Photo courtesy of James Vaughn via Flickr
We are living in a time of unprecedented nuclear instability. The nuclear-armed powers Israel and Russia are both engaged in devastating wars with no sustainable end in sight. World leaders Vladimir Putin and Kim Jong Un issue frequent explicit nuclear threats and the authoritarian regime in Iran could be mere months away from creating a fully functional nuclear bomb. Even the United States is in the midst of a $1.5 trillion plan to modernize its nuclear arsenal. I could go on, but you get the point.
In January 2024, the Bulletin of the Atomic Scientists announced the Doomsday Clock is still set at 90 seconds to midnight; this is, by their metrics, the closest the world has ever been to destruction (midnight).
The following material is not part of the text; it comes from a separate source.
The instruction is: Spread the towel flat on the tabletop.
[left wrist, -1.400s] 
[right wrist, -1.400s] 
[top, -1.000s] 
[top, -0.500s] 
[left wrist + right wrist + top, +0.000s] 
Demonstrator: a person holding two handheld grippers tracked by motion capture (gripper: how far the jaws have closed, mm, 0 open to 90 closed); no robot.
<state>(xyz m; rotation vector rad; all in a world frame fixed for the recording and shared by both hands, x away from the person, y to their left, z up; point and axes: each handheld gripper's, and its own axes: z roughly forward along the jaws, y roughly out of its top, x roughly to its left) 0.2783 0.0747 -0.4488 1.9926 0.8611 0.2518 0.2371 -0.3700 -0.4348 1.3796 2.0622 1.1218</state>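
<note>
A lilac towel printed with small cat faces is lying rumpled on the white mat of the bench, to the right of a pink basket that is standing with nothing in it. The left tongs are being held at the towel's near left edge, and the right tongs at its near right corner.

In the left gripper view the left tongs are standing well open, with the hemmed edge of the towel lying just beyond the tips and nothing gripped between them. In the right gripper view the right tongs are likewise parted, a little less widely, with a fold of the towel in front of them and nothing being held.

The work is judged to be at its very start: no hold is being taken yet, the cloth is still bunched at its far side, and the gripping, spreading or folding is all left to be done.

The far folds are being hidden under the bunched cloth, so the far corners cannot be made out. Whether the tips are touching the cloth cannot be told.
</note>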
Though the Doomsday Clock encompasses all types of danger – including AI and the climate crisis – the current threat assessment is in no small part due to nuclear weapons. As the devastating nuclear reactor accidents at Three Mile Island and Chernobyl showed us, nuclear weapons are dangerous even in times of peace. And as Hiroshima and Nagasaki showed us, they are exponentially more so in times of conflict.
Even though the current threat level is unprecedented, this is not the first time we have been close to midnight.
During the 1970s and ‘80s, the U.S. and the Soviet Union were engaged in an incredibly tense nuclear arms race, and at the same time, nuclear weapons programs were popping up in other countries across the globe. In 1984, the clock got as close as three minutes to midnight. In 1985, there were over 60,000 nuclear warheads across the globe.
However, something was critically different in those decades. A lot of everyday people were fighting back. Huge grassroots peace and anti-nuclear movements took off across the globe, especially among young people and on college campuses. In fact, in 1982, a crowd of 1 million people demonstrated in Central Park calling for nuclear disarmament. Hundreds of thousands of people protested across Europe as well.
Though it took a few years, this global outrage yielded results. In 1987, a treaty agreement was signed by the U.S. and Soviet Union that limited the type and number of nuclear weapons the nations could possess. One treaty led to another, and by 1991, the world had turned the clock back to 17 minutes to midnight. By 2000, global nuclear warheads had been reduced by half to 33,000. By 2020, that number had decreased to 13,000. But since 2000, the clock has crept closer and closer to midnight as nuclear tensions escalate once again.
It is also important to consider that nuclear weapons are not just dangerous, but they are also expensive. Americans contribute over $900 billion in taxes to the military budget annually. Nassau and Suffolk counties alone contribute $15 billion. In turn, much of that money goes toward creating, storing and upgrading nuclear weapons. Consider what $15 billion a year could do for Long Island. For example, it could create 1.2 million public housing units to solve the affordable housing crisis. It could also provide wind power to 50 million homes, or it could even put 430,000 students through four years of college for free.
Despite the ever-growing and ever-costly threat of nuclear weapons, only two in 10 Americans report wanting to get more involved in impacting U.S. nuclear policy. While anti-nuclear groups certainly still exist and work tirelessly towards a non-nuclear world, they do not garner even a fraction of the momentum they had in the ‘70s and ‘80s.
If we want our kids to live in a peaceful world (really in any world at all), it’s not that we should be doing more to fight for peace, it’s that we need to do more. I do not think I need to tell you what the world would look like in the event of a nuclear war. Instead, I want you to imagine a world where the money spent on nuclear weapons ($157,000 a minute globally) was instead diverted to social needs. We are paying into a system that makes the world more dangerous, and we should all be worried about it.
Americans and young people must take the first steps towards a more peaceful world. When young people protest, the media is more inclined to cover it and elected officials are more inclined to listen. It is in their interest to capture lifelong viewers and voters. Use that to your advantage, and wage peace for the sake of having a world to grow up in. It works.